Article • Big data in the lab
The benefits of tackling acute kidney injury at the earliest opportunity
Steps taken by a New York health system to identify and tackle acute kidney injury (AKI) at an early stage are having a significant impact on improving intervention and patient outcomes.
Report: Mark Nicholls
Key to the turnaround has lay in pathologists accessing big data from the laboratory, and working more closely with administrative personnel to identify early AKI and then responding to it more quickly. Speaking at the FiLM 2018 - Frontiers in Laboratory Medicine congress in Birmingham at the end of January, Dr Tarush Kothari outlined how that had not only allowed patients to be treated more promptly at the network of hospitals he works in across New York, but had also showed considerable cost savings and helped reduce excess hospital days related to AKI.
His presentation focussed on augmenting administrative data with laboratory data to improve quality of care and enable registry based clinical studies for AKI. In his presentation Dr Kothari, who is a Pathology Informaticist with Northwell Health Laboratories in the US, discussed the clinical and economic significance of a quicker response to AKI.
Progressing AKI increases hospital costs
If you are able to prevent or diagnose this condition at an earlier stage, then savings throughout the entire hospital system would be enormous
Tarush Kothari
Some 15-20% of all hospital patients have AKI – up to 30% in a critical care settings – yet many are treated by non-nephrologists. He added: “The economic significance is that amounts to 5% of total hospital costs, a figure that is conservative by today’s standards. Also, it is increasingly recognised that AKI and Chronic Kidney Disease (CKD) are not separate conditions but more a spectrum of disorders.” He said that mortality, length of stay, and costs worsen as AKI progresses from stage 1 to stage 3, with an increased likelihood of CKD and renal replacement therapy costs. Estimates put the total expenditure attributable to AKI in the United States at $10 billion a year.
Addressing delegates to the congress, organised by the Association for Clinical Biochemistry and Laboratory Medicine and the Dark Report, he highlighted a case study at the 250-bed Forest Hills Hospital in Queens, New York, where they found 3-4 cases a day of AKI leading to an excess stay in hospital of two days per case. “That was a $1m-a-year-problem for just one hospital site,” he said, “so the idea is that if you are able to prevent or diagnose this condition at an earlier stage, then savings throughout the entire hospital system would be enormous.”
A key issue is that AKI is often underdiagnosed and under-recognised, primarily through a lack of awareness among non-nephrologists and lack of effective Clinical Decision Support (CDS) tools leading to variable standards of care.
Greater awareness through lab alert and training
The solution devised by Dr Kothari’s team saw the implementation of a real-time laboratory generated electronic AKI alert using a delta checking algorithm. That sparked alerts involving 20 patients a day at Forest Hills Hospital. But having validated the alert system as being correct, they began a physician education and awareness campaign and a daily reporting on AKIs for each 24-hour period during the first six months of the pilot in 2014. That was extended to include partnering with the health information management team to improve clinical documentation and further education of physicians, nurses and medical coders.

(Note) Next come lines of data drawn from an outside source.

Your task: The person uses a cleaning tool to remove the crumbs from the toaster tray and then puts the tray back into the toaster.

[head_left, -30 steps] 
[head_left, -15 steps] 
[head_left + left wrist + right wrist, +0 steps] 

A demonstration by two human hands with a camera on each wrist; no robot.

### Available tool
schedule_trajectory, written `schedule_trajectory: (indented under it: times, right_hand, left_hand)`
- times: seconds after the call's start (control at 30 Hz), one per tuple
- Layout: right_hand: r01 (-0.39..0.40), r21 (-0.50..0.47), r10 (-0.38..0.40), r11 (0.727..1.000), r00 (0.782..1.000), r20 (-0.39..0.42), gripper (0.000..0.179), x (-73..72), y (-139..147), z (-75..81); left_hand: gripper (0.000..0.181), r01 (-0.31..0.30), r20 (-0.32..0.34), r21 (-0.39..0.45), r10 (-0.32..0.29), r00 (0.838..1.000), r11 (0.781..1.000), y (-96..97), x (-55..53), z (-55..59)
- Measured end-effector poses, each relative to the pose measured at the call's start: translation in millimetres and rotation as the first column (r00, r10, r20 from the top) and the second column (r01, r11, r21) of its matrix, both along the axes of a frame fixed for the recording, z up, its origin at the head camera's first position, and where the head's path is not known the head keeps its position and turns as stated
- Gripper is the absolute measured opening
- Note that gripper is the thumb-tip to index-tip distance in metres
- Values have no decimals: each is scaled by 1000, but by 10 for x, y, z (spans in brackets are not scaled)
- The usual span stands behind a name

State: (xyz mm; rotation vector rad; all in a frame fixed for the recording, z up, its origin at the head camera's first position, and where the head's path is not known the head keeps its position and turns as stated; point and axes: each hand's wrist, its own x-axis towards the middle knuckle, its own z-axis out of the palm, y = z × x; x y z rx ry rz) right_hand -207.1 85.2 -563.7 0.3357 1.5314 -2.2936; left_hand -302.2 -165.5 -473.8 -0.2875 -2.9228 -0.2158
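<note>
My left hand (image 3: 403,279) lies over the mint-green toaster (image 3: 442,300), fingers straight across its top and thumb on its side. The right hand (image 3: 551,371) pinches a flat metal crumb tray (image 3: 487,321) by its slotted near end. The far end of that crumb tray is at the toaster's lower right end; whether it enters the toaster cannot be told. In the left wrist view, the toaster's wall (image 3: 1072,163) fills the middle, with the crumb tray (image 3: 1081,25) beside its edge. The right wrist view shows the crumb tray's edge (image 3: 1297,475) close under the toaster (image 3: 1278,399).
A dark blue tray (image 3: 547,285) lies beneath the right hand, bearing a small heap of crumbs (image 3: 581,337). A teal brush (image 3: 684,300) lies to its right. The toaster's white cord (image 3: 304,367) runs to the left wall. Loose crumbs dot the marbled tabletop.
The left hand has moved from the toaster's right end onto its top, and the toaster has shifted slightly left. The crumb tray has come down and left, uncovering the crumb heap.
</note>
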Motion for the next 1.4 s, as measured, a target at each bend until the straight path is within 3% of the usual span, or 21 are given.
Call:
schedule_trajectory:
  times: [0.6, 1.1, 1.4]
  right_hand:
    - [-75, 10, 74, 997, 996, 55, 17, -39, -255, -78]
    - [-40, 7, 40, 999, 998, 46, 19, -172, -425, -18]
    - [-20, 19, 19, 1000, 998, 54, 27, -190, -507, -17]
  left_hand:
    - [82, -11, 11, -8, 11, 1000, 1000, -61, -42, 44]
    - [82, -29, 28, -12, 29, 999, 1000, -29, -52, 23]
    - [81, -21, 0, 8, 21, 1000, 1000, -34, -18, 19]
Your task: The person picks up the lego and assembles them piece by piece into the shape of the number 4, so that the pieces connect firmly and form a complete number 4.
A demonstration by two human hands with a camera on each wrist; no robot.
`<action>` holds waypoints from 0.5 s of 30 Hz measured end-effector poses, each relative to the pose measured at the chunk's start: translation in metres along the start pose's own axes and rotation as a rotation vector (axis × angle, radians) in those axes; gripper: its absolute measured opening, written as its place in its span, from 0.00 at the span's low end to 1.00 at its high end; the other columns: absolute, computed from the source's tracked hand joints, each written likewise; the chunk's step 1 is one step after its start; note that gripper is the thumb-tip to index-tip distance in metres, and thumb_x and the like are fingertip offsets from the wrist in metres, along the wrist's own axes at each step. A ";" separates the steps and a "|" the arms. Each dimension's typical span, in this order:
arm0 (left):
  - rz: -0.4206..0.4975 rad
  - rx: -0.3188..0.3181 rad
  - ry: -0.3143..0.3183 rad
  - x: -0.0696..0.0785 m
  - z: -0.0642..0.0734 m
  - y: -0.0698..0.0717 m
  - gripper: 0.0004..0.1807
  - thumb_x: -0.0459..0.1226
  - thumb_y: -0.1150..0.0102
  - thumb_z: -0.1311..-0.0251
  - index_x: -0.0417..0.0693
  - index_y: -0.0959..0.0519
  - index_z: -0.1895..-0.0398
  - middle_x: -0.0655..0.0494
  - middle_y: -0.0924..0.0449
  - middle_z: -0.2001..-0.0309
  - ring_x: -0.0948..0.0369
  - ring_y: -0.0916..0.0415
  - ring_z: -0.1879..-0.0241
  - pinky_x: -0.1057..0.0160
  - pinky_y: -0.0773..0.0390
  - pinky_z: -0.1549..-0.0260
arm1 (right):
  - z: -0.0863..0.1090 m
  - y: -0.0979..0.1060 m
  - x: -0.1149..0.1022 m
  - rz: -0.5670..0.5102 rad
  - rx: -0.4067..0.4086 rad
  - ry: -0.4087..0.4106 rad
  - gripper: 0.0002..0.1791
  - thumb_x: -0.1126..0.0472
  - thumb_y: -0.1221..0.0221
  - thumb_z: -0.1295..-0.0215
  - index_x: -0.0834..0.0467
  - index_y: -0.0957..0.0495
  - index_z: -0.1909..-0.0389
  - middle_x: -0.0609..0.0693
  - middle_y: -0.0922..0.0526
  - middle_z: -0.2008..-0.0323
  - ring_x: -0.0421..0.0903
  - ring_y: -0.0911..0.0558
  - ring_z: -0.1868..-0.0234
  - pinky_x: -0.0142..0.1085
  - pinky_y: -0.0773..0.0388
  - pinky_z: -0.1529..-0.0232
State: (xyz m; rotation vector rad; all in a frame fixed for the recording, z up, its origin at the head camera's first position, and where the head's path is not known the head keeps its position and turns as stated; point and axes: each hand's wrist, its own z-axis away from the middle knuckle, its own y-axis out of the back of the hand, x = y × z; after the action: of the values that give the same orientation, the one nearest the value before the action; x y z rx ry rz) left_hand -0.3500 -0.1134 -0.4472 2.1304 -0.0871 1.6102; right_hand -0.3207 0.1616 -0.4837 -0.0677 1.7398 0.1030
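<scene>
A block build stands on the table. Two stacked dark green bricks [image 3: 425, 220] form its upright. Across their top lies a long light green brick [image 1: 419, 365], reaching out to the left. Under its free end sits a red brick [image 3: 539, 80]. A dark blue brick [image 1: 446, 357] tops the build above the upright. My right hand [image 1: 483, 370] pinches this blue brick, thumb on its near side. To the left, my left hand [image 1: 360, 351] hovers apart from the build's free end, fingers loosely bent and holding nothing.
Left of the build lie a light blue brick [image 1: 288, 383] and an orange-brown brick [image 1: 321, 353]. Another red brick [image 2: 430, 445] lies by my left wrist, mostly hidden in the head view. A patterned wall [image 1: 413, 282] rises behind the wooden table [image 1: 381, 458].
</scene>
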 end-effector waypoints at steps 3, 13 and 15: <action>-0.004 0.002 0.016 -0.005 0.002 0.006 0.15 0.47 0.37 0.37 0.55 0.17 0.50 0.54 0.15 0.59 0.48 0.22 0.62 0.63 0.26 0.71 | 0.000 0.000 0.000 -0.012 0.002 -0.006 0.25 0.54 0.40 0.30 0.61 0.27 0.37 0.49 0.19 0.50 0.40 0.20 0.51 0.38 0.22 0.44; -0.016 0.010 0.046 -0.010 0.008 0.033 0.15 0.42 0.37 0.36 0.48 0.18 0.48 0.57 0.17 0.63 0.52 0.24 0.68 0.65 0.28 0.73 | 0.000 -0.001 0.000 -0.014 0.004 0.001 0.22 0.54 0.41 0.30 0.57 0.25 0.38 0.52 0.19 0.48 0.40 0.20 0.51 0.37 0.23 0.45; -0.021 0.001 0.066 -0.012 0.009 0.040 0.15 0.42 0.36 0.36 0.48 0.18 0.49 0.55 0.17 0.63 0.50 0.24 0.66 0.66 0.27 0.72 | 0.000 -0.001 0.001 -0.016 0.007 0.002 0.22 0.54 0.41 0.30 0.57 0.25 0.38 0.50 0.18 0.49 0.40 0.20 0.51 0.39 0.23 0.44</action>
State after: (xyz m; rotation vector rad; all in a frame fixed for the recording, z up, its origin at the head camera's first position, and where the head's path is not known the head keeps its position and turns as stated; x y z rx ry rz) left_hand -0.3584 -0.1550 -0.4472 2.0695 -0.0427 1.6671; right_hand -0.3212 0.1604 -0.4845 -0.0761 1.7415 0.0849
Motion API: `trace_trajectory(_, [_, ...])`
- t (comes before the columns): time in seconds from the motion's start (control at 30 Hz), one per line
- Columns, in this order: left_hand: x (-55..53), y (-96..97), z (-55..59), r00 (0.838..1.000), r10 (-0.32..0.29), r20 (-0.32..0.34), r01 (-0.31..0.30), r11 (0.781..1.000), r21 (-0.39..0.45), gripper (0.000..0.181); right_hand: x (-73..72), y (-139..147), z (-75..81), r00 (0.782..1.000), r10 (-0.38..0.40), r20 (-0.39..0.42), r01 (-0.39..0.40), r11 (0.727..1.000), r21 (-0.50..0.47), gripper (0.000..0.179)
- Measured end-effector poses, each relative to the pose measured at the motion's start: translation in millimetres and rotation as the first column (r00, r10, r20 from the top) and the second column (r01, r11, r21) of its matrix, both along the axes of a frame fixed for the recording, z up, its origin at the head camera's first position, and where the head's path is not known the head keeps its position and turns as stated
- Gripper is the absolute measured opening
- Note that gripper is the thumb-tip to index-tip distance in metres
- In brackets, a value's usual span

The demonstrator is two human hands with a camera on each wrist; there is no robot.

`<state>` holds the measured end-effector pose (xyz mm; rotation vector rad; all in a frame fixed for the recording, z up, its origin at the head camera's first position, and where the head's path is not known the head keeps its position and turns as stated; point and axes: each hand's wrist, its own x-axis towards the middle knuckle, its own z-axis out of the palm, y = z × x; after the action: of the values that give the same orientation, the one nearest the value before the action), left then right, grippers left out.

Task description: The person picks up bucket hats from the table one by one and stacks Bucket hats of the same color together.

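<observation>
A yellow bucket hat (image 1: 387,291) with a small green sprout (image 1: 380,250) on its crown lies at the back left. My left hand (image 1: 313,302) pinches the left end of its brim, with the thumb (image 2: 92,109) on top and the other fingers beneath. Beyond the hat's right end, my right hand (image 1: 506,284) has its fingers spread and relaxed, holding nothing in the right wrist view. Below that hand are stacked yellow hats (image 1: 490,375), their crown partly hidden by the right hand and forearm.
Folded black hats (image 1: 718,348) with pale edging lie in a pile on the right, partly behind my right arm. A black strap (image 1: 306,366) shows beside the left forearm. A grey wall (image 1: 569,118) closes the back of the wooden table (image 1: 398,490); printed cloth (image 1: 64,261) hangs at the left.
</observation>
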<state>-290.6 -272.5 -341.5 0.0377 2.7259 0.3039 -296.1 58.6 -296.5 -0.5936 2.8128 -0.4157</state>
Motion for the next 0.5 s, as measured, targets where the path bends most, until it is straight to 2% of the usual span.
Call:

It emerged that hospital administrative staff were not capturing the incidence and severity of AKI, but with further awareness the coding for AKI improved dramatically and seven additional hospital sites where they were able to replicate the algorithm fairly easily were added in January 2015. The outcome was greater awareness of AKI among physicians and administrative personnel, and identifying the condition before it became serious and severe, and then implementing an effective treatment regime. “Only laboratory creatinine data, at least in the case of AKI, can provide more granular information on disease severity, onset, chronicity, duration, recovery and long-term follow up of patients,” explained Dr Kothari. “It is not just how we process specimens and generate results, but it is also about laboratorians getting out there and talking to clinical colleagues.” He said there was clear value to the laboratory data in providing clinical decision support based on evidence-based criteria, reducing variability and latency in diagnosis and preventing disease progression, as well as improving clinical documentation of disease severity.
In addition to delivering a better clinical outcome for patients, Dr Kothari said the data offered a better understanding of the risk of disease in the population and reduced in-patient costs for severe AKI and CKD.
Profile:
Dr Tarush Kothari is a Physician Informaticist with Northwell Health Laboratories in New York and Assistant Professor in Pathology and Laboratory Medicine at the Donald and Barbara Zucker School of Medicine. He is a board-certified Anatomical and Clinical Pathologist in New Hyde Park, New York, and is affiliated with multiple hospitals of the Northwell Health System. He received his medical degree from Mumbai University, India, and Pathology and Laboratory Medicine training at Northwell Health in New York. He obtained his Masters in Public Health from Columbia University in New York and is also board-certified in the sub-speciality of Clinical Informatics.